These different forms of labour allow standardised data to be aggregated in the consortium, regardless
of their origin. The definitional and standardisation work is particularly important in environmental
epigenetics, where the environmental factors studied are not clear cut and can be defined in a number
of ways. For research teams in environmental epigenetics to come together and study the impact of
the environment onto the epigenome, they first need to agree on what the environment is and how to
measure it in order to produce results of significance.
The analyses plans used by consortium to format, clean and analyse datasets function like
‘standardised packages’ (Fujimura 1978, 1996) that can be used by non-specialists in the laboratory.
For example, in the case of David’s project, it does not require scientists to be familiar with the
biological mechanisms of DNA methylation in reproductive health. However, it requires
computational expertise and skills working with large datasets to be able to manipulate data, run
statistical tests and detect anomalies in the data. In addition, what is required of scientists is
knowledge of their data and its specificities. Researchers in each cohort develop in-depth knowledge
of their data, as they help create it by cleaning and organising it, and work with it to produce
knowledge.
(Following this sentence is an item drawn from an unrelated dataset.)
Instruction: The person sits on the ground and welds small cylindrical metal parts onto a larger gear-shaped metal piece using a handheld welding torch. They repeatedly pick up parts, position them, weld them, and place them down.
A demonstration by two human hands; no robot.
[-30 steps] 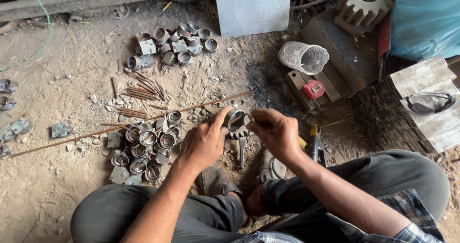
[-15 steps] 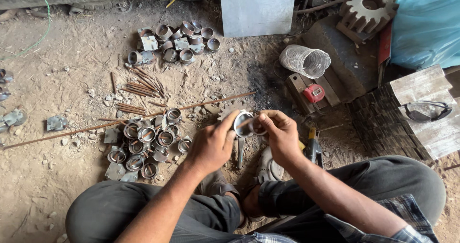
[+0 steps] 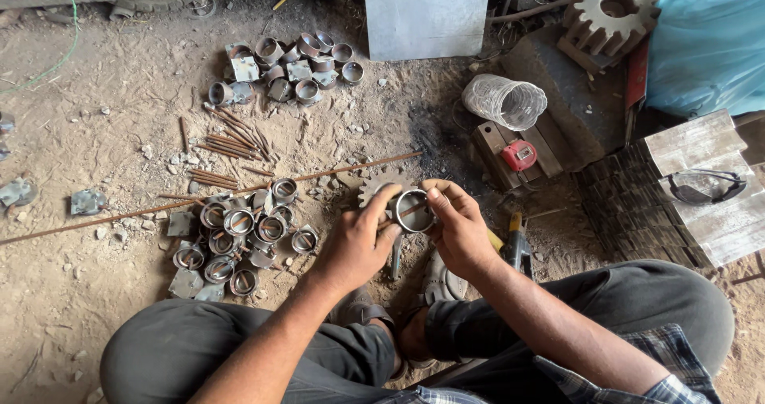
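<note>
Bare dirt floor [image 3: 96,292], dusty and strewn with pebbles, filling most of the frame. At centre, left hand [image 3: 356,245] and right hand [image 3: 458,227] both closed around a short metal ring [image 3: 414,210], held just above the ground with its open end toward the camera; a thin rod [image 3: 392,219] pinched across it. Directly behind the ring, a small toothed gear [image 3: 373,187] lying on the dirt. Left of the hands, a cluster of similar rings on square plates [image 3: 235,237]; a second cluster [image 3: 287,69] at upper centre-left. Between the two clusters, loose short rods [image 3: 227,137], and one long rod [image 3: 207,201] stretching from left edge toward centre. Along the top edge, a grey metal sheet [image 3: 426,13] standing upright. To the upper right, a coil of wire mesh [image 3: 504,101], a red tape measure [image 3: 519,154] on a wooden block, a large gear [image 3: 613,5], and a blue plastic bag [image 3: 709,41]. At right, safety glasses [image 3: 701,187] resting on a wooden board. Crossed legs in dark trousers [image 3: 239,348] along the bottom.
</note>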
As I demonstrated elsewhere (Pinel et al., In Press), researchers form caring relationships
with their data, and this personal involvement in the data is a way of knowing the data and how to
work with it in order to produce valuable knowledge. Researchers “know” their datasets, that is, they
have contextual and practical knowledge about what a dataset seeks to represent, its strengths and
weaknesses. When taking part in a research consortium and putting to use their data, researchers in
each team thus mobilise this in-depth knowledge of their data to shape it.
Through this labour standardising the masses of data accumulated throughout the different research
teams, the raw data are turned into valuable research assets that can be mobilised by the groups to
produce scientific results and valuable knowledge. As Juliette suggests, it is thanks to this work
preparing the data that the results obtained later on during the analysis can be “trusted” as a true
reflection of a biological phenomenon, otherwise “[you] might make a wrong interpretation”.
16
These insights indicate that the creation of valuable knowledge within a research consortium does not
simply originate from an abundance of data, but this abundance is enabled by specific organisational
structures and shaped by different forms of labour. Researchers first need to connect with others and
agree to put together their resources and data for a specific project. The masses of data aggregated
then need to be shaped and processed by each team following detailed protocols. Researchers put
together analysis plans and mobilise their in-depth knowledge of the data to format and process it. It is
through these different forms of labour that researchers in a consortium transform the data
accumulated as valuable research assets that can be used to produce knowledge and create epistemic
value. While a research consortium enables an abundance of data, this abundance is shaped by
researchers mobilising their skills, expertise and know-how to produce value.
Organising scarcity
Once data are processed and formatted in a standardised fashion across the participating cohorts,
analysis takes place. A specific organisational arrangement oversees how data are analysed, while it
allows collaborators to govern and manage value in the consortium by tightly controlling the use of
their assets. David explains:
So after we wrote the analysis plan and sent it to the other cohorts, we waited for them to
collect the samples, do the analysis, and then upload these results. And now I am in the stage
of the meta-analysis.
In this particular arrangement, the participating cohorts use the analysis plan provided by David and
his partner to analyse their data. This means that the labs participating in the research consortium keep
their datasets separate and conduct the analysis on their own, using their intimate knowledge of their
data to apply the ‘analysis scripts’ and produce results, which they then send to David and his partner.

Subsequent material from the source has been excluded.